The Escape - Digital Domain Builds an Off-Kilter World for Carl Rinsch and Mercedes' AR Campaign

The Escape: Digital Domain Builds an Off-Kilter World for Carl Rinsch and Mercedes' AR Campaign

Director Carl Rinsch, RSA and AMV BBDO teamed with Digital Domain to create a cinematic, off-kilter world for Mercedes as the foundation of an integrated campaign spanning online, TV, mobile, outdoor and point-of-purchase marketing.

Shot in Hong Kong and Los Angeles, "The Escape" has viewers wake up inside a live action world inspired by Google Street View where things aren't quite right. A guide in a Mercedes C63 AMG helps participants navigate challenges where actions can lead to escape, the possibility of winning a Mercedes - or uncertainty. The campaign launched with TV spots that aired November 12 in the UK during The X Factor and more than 5,000 billboards. It can be seen at 135 Mercedes showrooms across the UK and experienced at escapethemap.co.uk

"We wanted to give people the sense for how it would feel to actually exist inside a street view-like world," said Rinsch. "Digital Domain created a world with movement and animation that mirrors the familiar interaction but intensifies it in ways we've never experienced."

Digital Domain Visual Effects Supervisor Jay Barton, who is currently working with Rinsch on his upcoming feature for Universal Pictures, "47 Ronin," led the team. His idea was to use photogrammetry - a technique in which measurements are taken from photographs to create real-world objects - to create the world. All of the live action was shot in Hong Kong, with Barton scouting and shooting iconic locations which were later used in the world-building. Additional green-screen shoots were staged in Hong Kong and Los Angeles.

"We first had to develop the visual language of the world," Barton said. "We took inspiration from Google Street view and replicated that, but in moving video. As photos are stitched together, they sometimes seam strangely. They might not line up, or two buildings might occupy the same space, or people get cut in half. We played a lot with how images would load or resolve, or react when a whole new set of photos came in to reset the world. Here, when you explore you have more options and more viewpoints. You can decide where to look, walk, or drive and your perspective and resolution update accordingly."

The effect, and the storyline, creates the discomfort and paranoia of living in a photoreal -- but not truly real -- world. "The feeling is something like that of primitive cultures who believed that being captured on film steals your soul," said Barton.

Movie-level visual effects are found at every turn of the experience, from a pixelating prophet to a warping skyscraper to a thundering shower of location markers destroying the landmark Tsingtau bridge.

To escape the map, drivers must first clear their blurred vision by shaking the mouse.
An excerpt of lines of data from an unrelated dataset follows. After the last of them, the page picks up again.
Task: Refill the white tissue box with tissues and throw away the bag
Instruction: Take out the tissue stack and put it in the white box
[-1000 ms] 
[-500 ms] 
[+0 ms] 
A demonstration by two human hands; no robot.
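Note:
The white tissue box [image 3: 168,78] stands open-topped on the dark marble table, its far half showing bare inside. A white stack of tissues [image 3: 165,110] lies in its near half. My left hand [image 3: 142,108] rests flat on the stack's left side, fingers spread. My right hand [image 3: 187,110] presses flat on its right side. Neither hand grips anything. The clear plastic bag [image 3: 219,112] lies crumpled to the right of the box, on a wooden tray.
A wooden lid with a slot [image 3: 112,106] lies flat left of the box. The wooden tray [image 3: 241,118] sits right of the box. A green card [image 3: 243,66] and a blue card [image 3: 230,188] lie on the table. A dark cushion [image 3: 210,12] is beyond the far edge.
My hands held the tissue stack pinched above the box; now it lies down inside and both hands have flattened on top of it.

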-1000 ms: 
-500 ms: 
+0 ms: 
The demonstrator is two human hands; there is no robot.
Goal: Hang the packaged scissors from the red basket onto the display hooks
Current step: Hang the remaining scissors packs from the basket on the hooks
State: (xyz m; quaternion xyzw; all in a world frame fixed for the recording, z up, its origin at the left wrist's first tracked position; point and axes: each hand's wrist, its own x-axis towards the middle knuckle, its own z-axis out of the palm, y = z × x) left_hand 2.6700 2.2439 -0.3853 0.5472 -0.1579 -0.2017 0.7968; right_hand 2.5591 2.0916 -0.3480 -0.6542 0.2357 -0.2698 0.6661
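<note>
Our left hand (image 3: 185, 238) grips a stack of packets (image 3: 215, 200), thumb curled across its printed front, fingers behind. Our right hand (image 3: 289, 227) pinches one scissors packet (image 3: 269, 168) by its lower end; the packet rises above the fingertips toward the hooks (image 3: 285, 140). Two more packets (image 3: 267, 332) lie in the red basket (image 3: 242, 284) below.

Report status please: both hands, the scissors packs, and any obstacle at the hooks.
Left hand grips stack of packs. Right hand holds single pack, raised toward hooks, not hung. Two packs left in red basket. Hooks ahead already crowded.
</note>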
They move through the world by choosing views to activate video play, meeting characters, entering an address into a browser, speeding through a tunnel in bullet time, and as a final action, typing in their mobile phone number before leaving the world in a flash of white light. Some lucky winner in the UK will find themselves not only back in the real world, but also, the proud owner of a brand new Mercedes C63 AMG.

"This concept is completely fresh - it's not derivative of anything," said Ed Ulbrich, Chief Creative Officer of Digital Domain and President of Mothership. "The world is bizarre, yet it's totally familiar to people, and it speaks to them in a visual language that is appropriate for that interaction, across a host of connected devices and channels."